Me llaman por la vereda, unas chicas, un grupo estudiantil animado me llama. Corro, pero no llego, me despierto y me siento, sin creer en lo que creo y sin vivir en lo que siento.
La ventana está abierta, afuera la inmensa oscuridad también me llama y se acerca ofreciéndome el atractivo titilar de las luciérnagas. No, hoy no quiero jugar.
Salto de mi mullido colchón hacia la puerta, está cerrada y no puedo salir. No importa, estoy contenta. Una luna blanca y llena también me llama, le digo que no y trato de alcanzar mi juguete.
“¿En serio?” , me pregunto. “¿Vas a ir?”. “No sé”, me respondo con fingido despecho. “No es nada malo”, me repito, y entiendo que es una trampa, sé muy bien que es otra trampa. Aún así, voy.

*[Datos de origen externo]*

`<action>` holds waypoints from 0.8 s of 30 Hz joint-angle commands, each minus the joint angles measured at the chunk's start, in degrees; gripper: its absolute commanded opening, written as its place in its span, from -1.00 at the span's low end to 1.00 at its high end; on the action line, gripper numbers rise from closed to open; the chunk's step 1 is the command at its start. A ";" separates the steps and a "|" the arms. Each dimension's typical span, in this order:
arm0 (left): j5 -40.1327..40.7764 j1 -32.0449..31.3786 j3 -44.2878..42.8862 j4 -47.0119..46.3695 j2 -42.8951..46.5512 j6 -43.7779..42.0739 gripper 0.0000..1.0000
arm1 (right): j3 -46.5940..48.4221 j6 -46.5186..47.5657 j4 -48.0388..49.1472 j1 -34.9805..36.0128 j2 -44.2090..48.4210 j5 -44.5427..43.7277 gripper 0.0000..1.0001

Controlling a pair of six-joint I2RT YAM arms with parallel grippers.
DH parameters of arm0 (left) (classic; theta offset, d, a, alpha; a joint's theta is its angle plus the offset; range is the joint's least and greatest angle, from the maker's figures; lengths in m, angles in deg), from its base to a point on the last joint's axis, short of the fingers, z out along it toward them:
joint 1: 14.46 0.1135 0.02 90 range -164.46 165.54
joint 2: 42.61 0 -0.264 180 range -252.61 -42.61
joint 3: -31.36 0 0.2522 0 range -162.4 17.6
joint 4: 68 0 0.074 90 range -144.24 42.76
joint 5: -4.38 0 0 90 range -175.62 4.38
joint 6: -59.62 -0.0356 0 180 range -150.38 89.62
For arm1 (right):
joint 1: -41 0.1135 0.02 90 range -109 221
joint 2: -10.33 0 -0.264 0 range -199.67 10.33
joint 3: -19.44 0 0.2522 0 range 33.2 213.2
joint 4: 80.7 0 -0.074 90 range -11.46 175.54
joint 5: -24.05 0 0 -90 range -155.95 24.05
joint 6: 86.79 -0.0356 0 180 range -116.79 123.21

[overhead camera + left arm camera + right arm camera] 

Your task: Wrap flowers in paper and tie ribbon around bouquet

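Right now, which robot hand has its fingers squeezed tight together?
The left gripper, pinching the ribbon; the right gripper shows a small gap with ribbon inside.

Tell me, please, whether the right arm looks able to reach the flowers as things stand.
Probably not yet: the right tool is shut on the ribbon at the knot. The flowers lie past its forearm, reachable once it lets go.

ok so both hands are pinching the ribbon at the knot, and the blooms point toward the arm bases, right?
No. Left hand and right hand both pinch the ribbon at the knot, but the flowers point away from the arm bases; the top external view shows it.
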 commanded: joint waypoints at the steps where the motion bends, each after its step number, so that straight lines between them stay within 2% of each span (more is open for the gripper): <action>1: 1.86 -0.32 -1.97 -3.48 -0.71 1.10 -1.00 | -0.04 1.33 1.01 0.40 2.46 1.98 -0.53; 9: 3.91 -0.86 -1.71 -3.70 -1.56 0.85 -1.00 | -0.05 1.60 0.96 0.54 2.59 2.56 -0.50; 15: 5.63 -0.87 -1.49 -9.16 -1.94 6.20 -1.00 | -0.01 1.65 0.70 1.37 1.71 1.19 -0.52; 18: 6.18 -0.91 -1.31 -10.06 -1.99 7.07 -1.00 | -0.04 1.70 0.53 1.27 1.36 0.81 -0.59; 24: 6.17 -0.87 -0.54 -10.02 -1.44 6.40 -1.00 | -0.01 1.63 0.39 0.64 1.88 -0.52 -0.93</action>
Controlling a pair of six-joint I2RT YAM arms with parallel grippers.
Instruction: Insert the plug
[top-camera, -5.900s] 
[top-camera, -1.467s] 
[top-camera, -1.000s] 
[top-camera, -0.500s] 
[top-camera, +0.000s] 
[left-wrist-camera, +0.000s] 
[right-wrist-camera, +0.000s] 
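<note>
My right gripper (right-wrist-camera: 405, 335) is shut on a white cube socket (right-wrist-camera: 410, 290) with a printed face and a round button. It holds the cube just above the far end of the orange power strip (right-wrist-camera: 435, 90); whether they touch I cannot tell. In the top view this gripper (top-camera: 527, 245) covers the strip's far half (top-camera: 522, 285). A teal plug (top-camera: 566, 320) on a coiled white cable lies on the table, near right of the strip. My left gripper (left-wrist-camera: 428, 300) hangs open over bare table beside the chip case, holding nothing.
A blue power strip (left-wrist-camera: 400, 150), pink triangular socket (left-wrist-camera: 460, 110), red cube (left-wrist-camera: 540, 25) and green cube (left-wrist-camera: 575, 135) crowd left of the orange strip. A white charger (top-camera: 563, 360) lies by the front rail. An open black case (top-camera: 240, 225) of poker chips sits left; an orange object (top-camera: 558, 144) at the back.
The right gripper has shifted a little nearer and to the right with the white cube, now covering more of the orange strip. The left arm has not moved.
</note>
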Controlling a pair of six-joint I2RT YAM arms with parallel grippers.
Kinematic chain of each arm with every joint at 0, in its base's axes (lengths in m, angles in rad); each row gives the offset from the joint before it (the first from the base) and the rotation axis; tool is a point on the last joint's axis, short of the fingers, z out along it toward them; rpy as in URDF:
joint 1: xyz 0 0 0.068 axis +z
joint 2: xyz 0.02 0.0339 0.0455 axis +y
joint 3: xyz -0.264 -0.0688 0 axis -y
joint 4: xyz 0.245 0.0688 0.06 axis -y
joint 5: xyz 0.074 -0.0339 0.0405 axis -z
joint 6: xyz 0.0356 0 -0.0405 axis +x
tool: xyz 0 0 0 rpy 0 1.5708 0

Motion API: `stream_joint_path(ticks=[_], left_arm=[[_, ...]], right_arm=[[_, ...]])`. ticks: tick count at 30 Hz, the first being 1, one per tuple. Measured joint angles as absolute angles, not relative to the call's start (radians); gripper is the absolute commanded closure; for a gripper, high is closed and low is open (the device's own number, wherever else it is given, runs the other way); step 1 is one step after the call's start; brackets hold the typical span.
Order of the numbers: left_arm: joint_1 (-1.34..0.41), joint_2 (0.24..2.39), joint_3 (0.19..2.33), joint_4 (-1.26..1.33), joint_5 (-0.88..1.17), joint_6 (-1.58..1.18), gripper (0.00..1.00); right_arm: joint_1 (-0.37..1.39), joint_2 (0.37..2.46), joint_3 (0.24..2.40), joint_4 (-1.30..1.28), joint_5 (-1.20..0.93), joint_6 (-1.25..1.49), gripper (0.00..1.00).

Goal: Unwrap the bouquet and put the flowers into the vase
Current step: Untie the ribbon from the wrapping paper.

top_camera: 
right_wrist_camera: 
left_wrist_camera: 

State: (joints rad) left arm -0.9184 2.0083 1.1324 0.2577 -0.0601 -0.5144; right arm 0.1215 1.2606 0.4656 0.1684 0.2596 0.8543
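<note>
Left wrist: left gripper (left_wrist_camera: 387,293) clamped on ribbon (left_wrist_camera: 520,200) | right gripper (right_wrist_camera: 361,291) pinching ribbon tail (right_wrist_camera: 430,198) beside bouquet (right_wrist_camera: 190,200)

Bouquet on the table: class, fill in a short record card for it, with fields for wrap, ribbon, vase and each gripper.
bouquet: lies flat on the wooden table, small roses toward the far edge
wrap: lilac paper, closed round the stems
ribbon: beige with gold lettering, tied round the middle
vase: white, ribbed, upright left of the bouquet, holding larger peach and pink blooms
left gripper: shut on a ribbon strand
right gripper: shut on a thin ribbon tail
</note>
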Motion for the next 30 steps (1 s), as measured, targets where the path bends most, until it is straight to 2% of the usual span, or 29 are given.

Afuera la noche de verano es una delicia, mientras disfruto de una rebanada de misterio corro, sin parar hasta donde la sé que está la luna. El estanque; y el astro chapoteando como si fuera una niña, una beba. Sonrío e imagino a los demás, mirándome jugar con la luna, lanzándola al espacio y atrayéndola otra vez, la mojo y me moja, le hago cosquillas, es mía.
Siento lágrimas amargas y me seco los ojos, sé que no voy a poder resistir mucho, ya hace tiempo que la luna me obliga a estar aquí, en medio del agua helada, congelándome hasta los huesos por el maldito invierno que no escuché venir. Ahora, él se ríe de mí entre dientes, silbando una extraña melodía grotesca. Por unos minutos la luna se distrae, y salgo corriendo. Me tropiezo mientras sigo la música, el viento me eleva y me siento parte de él. “Si me vieran ahora, dentro del viento ... “, y me doy cuenta que es mío.
Pero un extraño cosquilleo en mi estómago me dice que soy suya, y maldigo el momento en que decidí salir a jugar, sólo segundos antes de que me estampe con la pared.